Your instructions — Print the listing once more, exactly as written.
[Opening Given data section]
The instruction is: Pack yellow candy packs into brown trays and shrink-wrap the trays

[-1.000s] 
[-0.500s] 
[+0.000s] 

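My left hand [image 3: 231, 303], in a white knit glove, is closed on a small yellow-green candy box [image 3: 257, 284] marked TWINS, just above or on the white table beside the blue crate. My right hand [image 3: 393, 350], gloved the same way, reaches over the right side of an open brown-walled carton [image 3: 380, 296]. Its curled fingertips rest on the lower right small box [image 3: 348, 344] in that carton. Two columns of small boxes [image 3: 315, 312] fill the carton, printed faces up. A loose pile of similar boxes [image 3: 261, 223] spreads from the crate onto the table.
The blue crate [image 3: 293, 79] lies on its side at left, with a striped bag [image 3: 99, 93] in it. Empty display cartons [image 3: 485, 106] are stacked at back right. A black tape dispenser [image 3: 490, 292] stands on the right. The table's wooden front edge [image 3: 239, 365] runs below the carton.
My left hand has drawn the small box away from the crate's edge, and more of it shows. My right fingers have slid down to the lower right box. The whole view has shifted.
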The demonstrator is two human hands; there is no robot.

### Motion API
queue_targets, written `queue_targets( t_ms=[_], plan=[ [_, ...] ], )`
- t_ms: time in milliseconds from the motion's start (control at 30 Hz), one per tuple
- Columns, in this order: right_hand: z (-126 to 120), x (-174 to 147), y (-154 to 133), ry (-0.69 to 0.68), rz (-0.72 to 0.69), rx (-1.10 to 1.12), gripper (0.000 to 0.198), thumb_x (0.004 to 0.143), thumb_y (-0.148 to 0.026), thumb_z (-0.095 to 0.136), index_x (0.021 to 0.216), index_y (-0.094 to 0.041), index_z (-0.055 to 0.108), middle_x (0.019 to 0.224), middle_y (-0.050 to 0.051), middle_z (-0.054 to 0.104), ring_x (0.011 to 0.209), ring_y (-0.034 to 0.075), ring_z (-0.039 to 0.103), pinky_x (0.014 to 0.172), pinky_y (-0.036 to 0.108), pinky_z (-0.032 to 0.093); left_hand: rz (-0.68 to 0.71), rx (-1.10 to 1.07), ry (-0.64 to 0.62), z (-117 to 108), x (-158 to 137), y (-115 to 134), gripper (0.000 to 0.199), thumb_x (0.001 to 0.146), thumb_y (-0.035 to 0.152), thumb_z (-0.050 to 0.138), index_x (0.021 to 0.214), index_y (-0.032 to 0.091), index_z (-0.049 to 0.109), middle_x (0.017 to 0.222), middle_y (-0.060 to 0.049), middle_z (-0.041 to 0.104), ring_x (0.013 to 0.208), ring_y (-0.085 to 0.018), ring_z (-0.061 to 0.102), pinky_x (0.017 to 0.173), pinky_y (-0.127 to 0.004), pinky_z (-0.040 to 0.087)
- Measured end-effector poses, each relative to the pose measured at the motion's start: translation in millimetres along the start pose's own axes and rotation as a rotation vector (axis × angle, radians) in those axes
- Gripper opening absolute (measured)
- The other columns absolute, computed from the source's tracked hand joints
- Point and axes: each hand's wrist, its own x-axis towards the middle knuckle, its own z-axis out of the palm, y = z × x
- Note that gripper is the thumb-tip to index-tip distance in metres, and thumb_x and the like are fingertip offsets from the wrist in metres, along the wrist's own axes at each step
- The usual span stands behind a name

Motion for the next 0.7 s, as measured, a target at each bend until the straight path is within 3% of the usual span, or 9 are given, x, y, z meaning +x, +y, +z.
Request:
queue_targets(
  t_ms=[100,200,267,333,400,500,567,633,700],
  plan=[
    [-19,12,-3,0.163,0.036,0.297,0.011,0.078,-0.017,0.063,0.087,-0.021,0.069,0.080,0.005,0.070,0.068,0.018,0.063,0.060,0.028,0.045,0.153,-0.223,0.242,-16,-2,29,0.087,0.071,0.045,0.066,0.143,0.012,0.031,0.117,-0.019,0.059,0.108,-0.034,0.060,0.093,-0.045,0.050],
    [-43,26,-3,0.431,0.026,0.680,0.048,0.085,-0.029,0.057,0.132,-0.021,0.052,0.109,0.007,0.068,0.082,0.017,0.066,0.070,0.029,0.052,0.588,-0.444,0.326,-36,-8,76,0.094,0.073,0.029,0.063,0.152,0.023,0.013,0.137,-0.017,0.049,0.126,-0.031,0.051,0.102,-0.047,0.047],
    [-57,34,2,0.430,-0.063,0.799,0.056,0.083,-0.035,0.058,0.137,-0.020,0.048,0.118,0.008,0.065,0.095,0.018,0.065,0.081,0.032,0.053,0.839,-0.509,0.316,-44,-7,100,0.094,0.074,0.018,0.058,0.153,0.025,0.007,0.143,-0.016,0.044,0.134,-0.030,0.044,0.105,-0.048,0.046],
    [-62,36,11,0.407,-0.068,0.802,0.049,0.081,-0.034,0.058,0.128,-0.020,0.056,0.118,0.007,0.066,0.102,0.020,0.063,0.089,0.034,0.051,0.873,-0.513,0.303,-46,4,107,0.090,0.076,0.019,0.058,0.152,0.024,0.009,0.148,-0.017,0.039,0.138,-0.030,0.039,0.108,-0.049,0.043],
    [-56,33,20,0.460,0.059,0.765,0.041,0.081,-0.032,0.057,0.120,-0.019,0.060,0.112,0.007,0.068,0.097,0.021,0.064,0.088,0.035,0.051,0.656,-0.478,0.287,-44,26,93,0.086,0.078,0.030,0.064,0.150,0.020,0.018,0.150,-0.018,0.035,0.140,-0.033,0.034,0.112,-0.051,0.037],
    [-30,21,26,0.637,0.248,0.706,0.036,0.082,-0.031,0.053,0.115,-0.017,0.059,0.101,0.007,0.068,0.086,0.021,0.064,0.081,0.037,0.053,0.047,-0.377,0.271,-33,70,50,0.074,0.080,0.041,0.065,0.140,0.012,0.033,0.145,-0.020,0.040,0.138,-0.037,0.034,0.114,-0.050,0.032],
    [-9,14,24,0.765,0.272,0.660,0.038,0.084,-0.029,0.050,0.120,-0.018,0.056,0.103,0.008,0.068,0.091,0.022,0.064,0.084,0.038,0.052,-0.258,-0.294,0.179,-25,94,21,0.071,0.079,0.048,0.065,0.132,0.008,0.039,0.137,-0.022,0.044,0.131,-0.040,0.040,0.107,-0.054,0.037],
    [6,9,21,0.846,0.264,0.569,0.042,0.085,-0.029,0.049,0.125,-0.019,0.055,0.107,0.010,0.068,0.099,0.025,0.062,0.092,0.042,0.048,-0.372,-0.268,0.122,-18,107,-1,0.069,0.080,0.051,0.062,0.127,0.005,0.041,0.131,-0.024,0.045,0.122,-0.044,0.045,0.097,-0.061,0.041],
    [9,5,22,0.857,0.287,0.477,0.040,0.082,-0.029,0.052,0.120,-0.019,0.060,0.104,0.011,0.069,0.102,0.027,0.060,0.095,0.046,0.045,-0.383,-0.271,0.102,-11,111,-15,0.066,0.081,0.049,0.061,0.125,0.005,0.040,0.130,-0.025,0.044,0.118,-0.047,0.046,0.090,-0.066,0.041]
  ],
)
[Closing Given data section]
Task answer —
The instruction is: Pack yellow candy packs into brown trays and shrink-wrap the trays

[-1.000s] 
[-0.500s] 
[+0.000s] 

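My left hand [image 3: 231, 303], in a white knit glove, is closed on a small yellow-green candy box [image 3: 257, 284] marked TWINS, just above or on the white table beside the blue crate. My right hand [image 3: 393, 350], gloved the same way, reaches over the right side of an open brown-walled carton [image 3: 380, 296]. Its curled fingertips rest on the lower right small box [image 3: 348, 344] in that carton. Two columns of small boxes [image 3: 315, 312] fill the carton, printed faces up. A loose pile of similar boxes [image 3: 261, 223] spreads from the crate onto the table.
The blue crate [image 3: 293, 79] lies on its side at left, with a striped bag [image 3: 99, 93] in it. Empty display cartons [image 3: 485, 106] are stacked at back right. A black tape dispenser [image 3: 490, 292] stands on the right. The table's wooden front edge [image 3: 239, 365] runs below the carton.
My left hand has drawn the small box away from the crate's edge, and more of it shows. My right fingers have slid down to the lower right box. The whole view has shifted.
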The demonstrator is two human hands; there is no robot.

### Motion API
queue_targets, written `queue_targets( t_ms=[_], plan=[ [_, ...] ], )`
- t_ms: time in milliseconds from the motion's start (control at 30 Hz), one per tuple
- Columns, in this order: right_hand: z (-126 to 120), x (-174 to 147), y (-154 to 133), ry (-0.69 to 0.68), rz (-0.72 to 0.69), rx (-1.10 to 1.12), gripper (0.000 to 0.198), thumb_x (0.004 to 0.143), thumb_y (-0.148 to 0.026), thumb_z (-0.095 to 0.136), index_x (0.021 to 0.216), index_y (-0.094 to 0.041), index_z (-0.055 to 0.108), middle_x (0.019 to 0.224), middle_y (-0.050 to 0.051), middle_z (-0.054 to 0.104), ring_x (0.011 to 0.209), ring_y (-0.034 to 0.075), ring_z (-0.039 to 0.103), pinky_x (0.014 to 0.172), pinky_y (-0.036 to 0.108), pinky_z (-0.032 to 0.093); left_hand: rz (-0.68 to 0.71), rx (-1.10 to 1.07), ry (-0.64 to 0.62), z (-117 to 108), x (-158 to 137), y (-115 to 134), gripper (0.000 to 0.199), thumb_x (0.001 to 0.146), thumb_y (-0.035 to 0.152), thumb_z (-0.050 to 0.138), index_x (0.021 to 0.214), index_y (-0.032 to 0.091), index_z (-0.049 to 0.109), middle_x (0.017 to 0.222), middle_y (-0.060 to 0.049), middle_z (-0.041 to 0.104), ring_x (0.013 to 0.208), ring_y (-0.085 to 0.018), ring_z (-0.061 to 0.102), pinky_x (0.017 to 0.173), pinky_y (-0.127 to 0.004), pinky_z (-0.040 to 0.087)
- Measured end-effector poses, each relative to the pose measured at the motion's start: translation in millimetres along the start pose's own axes and rotation as a rotation vector (axis × angle, radians) in those axes
- Gripper opening absolute (measured)
- The other columns absolute, computed from the source's tracked hand joints
- Point and axes: each hand's wrist, its own x-axis towards the middle knuckle, its own z-axis out of the palm, y = z × x
- Note that gripper is the thumb-tip to index-tip distance in metres, and thumb_x and the like are fingertip offsets from the wrist in metres, along the wrist's own axes at each step
- The usual span stands behind a name

Motion for the next 0.7 s, as measured, a target at each bend until the straight path is within 3% of the usual span, or 9 are given, x, y, z meaning +x, +y, +z.
Request:
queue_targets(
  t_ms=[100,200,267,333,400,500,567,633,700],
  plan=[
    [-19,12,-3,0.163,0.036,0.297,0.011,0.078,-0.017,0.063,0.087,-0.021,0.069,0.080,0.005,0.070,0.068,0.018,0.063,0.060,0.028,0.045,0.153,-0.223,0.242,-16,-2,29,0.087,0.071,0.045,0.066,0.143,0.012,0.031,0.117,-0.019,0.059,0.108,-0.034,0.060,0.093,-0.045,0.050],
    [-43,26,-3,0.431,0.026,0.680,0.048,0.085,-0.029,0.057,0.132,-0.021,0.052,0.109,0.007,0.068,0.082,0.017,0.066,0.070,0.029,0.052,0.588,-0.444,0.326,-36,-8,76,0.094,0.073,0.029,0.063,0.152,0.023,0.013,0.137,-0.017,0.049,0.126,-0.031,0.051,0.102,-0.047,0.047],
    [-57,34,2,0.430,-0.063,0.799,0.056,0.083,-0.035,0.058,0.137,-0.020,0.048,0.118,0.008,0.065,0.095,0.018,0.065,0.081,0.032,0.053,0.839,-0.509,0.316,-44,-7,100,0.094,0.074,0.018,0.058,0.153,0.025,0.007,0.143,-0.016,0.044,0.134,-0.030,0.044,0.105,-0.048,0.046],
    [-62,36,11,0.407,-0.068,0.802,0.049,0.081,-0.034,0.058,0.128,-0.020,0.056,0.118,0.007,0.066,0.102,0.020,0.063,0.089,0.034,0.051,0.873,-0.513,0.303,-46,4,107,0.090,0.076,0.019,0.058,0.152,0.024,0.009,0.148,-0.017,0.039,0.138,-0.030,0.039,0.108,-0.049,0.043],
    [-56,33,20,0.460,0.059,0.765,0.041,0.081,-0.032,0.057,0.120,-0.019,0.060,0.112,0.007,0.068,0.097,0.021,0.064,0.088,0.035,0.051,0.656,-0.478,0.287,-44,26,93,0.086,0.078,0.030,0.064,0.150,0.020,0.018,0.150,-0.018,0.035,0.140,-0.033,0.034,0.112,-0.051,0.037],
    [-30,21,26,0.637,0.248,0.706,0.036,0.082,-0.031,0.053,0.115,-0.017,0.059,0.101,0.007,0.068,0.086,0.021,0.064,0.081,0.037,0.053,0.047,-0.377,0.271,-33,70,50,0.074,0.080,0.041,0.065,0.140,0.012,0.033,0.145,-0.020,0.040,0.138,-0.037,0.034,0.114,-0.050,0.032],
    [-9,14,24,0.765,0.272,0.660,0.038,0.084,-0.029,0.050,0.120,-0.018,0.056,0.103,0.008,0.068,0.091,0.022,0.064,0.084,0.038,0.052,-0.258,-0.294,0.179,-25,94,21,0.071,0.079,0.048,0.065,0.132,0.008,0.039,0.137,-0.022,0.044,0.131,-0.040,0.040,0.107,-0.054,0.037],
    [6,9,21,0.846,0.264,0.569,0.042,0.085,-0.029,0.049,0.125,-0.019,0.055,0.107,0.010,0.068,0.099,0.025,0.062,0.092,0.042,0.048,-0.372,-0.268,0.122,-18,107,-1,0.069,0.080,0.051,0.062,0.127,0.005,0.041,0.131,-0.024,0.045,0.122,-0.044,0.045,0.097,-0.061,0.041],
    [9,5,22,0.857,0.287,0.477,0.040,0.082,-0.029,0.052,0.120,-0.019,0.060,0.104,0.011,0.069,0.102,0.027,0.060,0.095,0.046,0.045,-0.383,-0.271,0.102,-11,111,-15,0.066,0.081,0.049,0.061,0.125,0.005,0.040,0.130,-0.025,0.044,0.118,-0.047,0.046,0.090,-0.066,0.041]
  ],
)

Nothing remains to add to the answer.